- _WHAT IS BEING ASKED_:
Lift out each line of the data that holds "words".

- _Records excerpted from a collection_:

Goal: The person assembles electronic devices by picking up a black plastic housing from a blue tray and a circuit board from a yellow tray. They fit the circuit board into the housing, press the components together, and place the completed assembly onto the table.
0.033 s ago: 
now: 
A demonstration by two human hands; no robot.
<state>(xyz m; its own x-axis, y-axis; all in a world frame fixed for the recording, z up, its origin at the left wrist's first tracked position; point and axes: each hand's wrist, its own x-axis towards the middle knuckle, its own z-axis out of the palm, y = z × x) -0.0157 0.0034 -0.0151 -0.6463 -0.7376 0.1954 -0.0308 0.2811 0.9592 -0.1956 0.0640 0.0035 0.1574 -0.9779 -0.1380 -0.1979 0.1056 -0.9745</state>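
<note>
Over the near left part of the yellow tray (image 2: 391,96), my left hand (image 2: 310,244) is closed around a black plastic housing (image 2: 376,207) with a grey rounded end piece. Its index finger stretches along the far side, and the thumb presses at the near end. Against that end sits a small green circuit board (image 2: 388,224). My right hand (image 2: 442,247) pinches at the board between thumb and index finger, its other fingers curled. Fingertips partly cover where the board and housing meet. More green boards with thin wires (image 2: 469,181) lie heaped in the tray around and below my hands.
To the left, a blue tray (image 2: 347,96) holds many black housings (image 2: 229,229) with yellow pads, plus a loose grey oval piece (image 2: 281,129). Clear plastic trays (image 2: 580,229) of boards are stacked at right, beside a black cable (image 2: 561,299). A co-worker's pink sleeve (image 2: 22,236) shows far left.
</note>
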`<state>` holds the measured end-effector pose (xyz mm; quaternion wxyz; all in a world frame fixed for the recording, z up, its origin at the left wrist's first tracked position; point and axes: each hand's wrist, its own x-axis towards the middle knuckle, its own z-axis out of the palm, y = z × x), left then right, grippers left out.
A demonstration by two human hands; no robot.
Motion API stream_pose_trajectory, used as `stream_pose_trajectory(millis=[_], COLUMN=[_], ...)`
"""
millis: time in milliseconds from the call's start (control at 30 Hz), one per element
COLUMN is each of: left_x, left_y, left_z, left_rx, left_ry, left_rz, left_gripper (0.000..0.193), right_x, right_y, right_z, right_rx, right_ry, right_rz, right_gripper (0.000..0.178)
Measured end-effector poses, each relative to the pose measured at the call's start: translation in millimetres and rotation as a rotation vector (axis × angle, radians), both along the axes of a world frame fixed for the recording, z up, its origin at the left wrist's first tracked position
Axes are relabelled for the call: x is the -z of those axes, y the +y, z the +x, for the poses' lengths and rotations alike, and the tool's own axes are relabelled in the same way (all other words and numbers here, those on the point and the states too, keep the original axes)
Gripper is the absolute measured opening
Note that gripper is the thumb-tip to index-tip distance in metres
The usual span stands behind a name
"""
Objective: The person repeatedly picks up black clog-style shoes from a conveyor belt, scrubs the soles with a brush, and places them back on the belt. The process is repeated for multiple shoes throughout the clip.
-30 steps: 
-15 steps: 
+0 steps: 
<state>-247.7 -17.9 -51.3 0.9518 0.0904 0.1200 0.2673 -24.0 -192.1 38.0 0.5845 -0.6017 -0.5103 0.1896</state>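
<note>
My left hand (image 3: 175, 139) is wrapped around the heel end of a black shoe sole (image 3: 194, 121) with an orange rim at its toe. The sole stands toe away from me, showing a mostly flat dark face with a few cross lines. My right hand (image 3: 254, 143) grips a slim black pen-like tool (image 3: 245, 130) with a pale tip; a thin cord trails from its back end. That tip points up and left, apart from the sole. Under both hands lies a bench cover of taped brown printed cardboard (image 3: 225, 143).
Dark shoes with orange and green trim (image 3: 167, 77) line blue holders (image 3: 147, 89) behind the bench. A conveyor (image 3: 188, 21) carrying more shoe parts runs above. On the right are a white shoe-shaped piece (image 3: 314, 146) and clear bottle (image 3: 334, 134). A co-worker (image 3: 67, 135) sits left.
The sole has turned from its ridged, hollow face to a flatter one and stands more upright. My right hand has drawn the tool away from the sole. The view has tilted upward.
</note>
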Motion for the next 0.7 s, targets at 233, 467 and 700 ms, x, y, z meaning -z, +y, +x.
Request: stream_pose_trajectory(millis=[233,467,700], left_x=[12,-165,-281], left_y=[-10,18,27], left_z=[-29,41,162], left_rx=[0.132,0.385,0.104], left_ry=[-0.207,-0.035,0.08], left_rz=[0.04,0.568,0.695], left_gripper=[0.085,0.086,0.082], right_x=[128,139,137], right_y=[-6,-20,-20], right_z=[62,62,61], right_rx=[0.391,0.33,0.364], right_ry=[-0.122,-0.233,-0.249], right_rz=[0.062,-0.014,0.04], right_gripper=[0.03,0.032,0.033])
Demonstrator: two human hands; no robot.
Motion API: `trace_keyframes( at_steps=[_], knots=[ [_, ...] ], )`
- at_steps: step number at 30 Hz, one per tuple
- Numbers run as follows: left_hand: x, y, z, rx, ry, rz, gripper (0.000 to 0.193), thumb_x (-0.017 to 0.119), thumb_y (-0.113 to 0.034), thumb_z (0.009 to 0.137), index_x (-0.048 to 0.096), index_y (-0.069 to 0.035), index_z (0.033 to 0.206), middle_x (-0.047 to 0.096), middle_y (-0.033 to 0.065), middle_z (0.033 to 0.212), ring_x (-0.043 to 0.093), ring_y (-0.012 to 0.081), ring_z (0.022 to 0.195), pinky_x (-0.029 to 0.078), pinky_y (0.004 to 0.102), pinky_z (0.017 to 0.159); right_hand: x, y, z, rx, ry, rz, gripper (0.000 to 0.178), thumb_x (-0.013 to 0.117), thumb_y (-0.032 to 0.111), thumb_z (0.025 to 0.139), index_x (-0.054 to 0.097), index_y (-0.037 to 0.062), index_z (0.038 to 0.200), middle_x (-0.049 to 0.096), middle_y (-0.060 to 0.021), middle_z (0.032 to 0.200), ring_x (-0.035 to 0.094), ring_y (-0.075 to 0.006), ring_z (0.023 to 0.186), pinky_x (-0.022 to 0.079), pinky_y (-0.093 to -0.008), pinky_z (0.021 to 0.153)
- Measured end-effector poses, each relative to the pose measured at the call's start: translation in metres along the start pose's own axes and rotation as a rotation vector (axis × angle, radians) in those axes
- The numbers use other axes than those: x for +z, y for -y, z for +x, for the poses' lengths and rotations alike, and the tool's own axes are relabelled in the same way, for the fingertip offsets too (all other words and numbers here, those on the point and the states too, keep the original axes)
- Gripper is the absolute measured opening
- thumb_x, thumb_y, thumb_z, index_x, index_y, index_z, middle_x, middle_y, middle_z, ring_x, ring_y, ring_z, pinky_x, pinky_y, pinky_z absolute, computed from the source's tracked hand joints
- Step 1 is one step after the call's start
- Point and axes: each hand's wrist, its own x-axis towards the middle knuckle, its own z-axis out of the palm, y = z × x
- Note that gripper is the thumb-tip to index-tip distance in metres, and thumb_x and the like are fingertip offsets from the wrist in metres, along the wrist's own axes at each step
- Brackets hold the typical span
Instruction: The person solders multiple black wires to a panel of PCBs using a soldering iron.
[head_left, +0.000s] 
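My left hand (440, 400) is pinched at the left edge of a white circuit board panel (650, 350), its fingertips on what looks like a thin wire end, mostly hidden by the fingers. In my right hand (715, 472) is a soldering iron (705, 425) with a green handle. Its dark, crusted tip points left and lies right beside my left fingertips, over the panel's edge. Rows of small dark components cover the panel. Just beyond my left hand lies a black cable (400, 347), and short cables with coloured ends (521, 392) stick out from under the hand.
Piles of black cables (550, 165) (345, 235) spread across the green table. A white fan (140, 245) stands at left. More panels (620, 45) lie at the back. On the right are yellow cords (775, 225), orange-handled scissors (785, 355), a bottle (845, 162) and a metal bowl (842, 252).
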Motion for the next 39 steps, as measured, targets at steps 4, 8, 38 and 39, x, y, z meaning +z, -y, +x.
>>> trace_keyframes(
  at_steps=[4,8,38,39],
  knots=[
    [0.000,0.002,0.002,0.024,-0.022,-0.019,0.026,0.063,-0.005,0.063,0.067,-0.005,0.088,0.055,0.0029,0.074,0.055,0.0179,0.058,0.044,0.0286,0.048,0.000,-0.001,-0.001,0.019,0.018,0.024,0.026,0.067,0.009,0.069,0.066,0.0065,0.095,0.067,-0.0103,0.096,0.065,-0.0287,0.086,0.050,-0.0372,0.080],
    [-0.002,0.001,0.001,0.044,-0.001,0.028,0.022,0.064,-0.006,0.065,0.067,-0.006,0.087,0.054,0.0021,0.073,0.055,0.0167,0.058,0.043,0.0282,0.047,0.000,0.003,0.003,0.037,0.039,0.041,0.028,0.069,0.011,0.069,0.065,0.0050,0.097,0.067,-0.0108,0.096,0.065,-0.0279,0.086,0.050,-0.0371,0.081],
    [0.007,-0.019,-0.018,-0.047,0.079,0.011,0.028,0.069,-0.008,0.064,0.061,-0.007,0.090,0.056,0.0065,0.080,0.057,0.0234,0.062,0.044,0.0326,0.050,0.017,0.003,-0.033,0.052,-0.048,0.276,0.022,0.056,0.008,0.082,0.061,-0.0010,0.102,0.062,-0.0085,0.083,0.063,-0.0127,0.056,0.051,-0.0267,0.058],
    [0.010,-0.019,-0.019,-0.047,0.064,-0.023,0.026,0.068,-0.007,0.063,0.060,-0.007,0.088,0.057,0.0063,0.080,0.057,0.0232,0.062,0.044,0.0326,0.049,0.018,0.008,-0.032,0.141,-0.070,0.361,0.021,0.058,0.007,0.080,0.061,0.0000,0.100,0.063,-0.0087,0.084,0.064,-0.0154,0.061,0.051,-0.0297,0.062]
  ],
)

- _REPLY TO THE EXERCISE_:
Axes are relabelled for the call: x is the -z of those axes, y the +y, z the +x, for the poses' lengths and rotations alike, and the tool's own axes are relabelled in the same way (all other words and numbers here, those on the point and the states too, keep the original axes)
- The numbers use other axes than those: x for +z, y for -y, z for +x, for the poses' lengths and rotations alike, and the tool's own axes are relabelled in the same way, for the fingertip offsets too (all other words and numbers here, those on the point and the states too, keep the original axes)

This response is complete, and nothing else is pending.